7.2.12

Quem vai cuidar desses meninos?



Azar o de quem pensa que o estilo auto-ajuda é menor. E sinto muito sobre quem pensa que o meu estilo descamba para esse caminho. Escrevo sobre gente. Sempre foi assim. No fundo, quando você faz uma reportagem sobre algo ou alguém, fatalmente o elemento humano está envolvido. Só cansei de dar notícias e passei a contar histórias. O ser humano me surpreende: tanto me fascina, quanto me repulsa.

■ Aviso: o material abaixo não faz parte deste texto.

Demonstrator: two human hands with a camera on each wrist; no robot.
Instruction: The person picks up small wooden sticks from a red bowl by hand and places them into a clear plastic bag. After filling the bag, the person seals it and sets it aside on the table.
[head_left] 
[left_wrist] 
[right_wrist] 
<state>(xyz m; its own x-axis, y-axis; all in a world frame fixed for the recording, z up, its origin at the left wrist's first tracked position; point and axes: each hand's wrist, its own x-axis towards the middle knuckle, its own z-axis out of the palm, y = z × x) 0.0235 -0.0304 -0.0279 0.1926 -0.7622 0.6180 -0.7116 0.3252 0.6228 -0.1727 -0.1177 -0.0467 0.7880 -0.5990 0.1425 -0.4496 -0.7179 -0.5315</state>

Joana era pobre. Morava numa região de interior, daquelas com rua de terra batida e casa de alvenaria cujo reboco aparecendo davam conta da precariedade dos recursos de seus habitantes. Ela se casou com Francisco e não demorou muito para o Chiquinho nascer. Meu Pai costumava repetir aquela máxima jocosa antiga de que na casa de pobre não tem televisão, então a diversão funciona de outra maneira. Tabelinha na casa de Joana só aquela que mostra até que dia ia ter comida na dispensa.


Francisco nunca foi um homem conformado com a vida de privações. Desejava uma realidade melhor. "Sonhava grande", assim diziam seus amigos. Ele sempre acreditou que se a ocasião faz o ladrão, a oportunidade faria o cidadão. Depois de ter mais dois meninos com Joana, a tal luz no fim do túnel parecia ser só uma lanterninha fraca... 


Foi quando um primo lhe falou sobre as melhores oportunidades que existiam no "estrangeiro". E dos planos concretos que ele tinha de ir para lá. Francisco viu ali uma oportunidade de fazer a vida e partiu em busca da tal oportunidade. Deixou a família apenas com o sonho nas mãos. O tempo foi passando e as esperanças da tal melhora de condições foram minguando, assim como os telefonemas. Esses, já escaços. A distância não virou ponte, mas um vale de lágrimas. Francisco formou nova família e segue em busca das mesmas aspirações que o fizeram deixar para trás, há oito anos, seu chão, sua gente, sua família.      


Recentemente Joana sentiu-se mal. Era como se as tripas estivessem viradas. A crendice popular tem lá os seus acertos. Era câncer no intestino. Sem chance de regressão. O tratamento, dizem os vizinhos, é para ajudá-la a ter uma sobrevida sem dor. Ela sabe que vai morrer. Os filhos sabem que ela tem os dias contados. O mais velho está com 20 anos e nenhum juízo. O mais novo, apenas 13. Os familiares mais próximos, vizinhos de parede até, poderiam ajudar. Poderiam... Se não estivessem eles próprios inseridos em dramas pessoais seríssimos: a mulher é alcoólatra e o marido é usuário de drogas.


Quem vai cuidar desses meninos? Sim, porque diante das agruras da vida, uma pessoa com 20 anos é apenas um menino. Um menino de 20 anos com uma casa e dois irmãos para terminar de criar teria que ser um herói para transformar o impossível em algo viável. Isso se a aridez das circunstâncias não tivessem batido à sua porta, trazendo um elenco de novos dramas pessoais. Joana só repete que o que ela poderia fazer, ela fez: "Ensinei a noção do que é certo e errado. O que mais me sobra agora?".


Todos vamos morrer um dia. Fato incontestável e incontrolável. Talvez uma coisa que console essa estranha realidade seja o fato de que nós não saibamos quando isso vai acontecer. Hoje eu me peguei imaginando em como deve ser dura a realidade de quem está escutando o relógio da vida fazer o barulho da contagem final. Como naquelas gincanas em que a gente luta contra o tempo e quando ele vai se encerrando, nossos nervos ficam á flor da pele com o tic, tic, tic que nos assegura do fim. Sábios são os que conseguem ter a serenidade para enfrentar esse desafio final. E grandes são os que permanecem firmes, como um farol que guia por águas turvas, ao lado de quem se despede.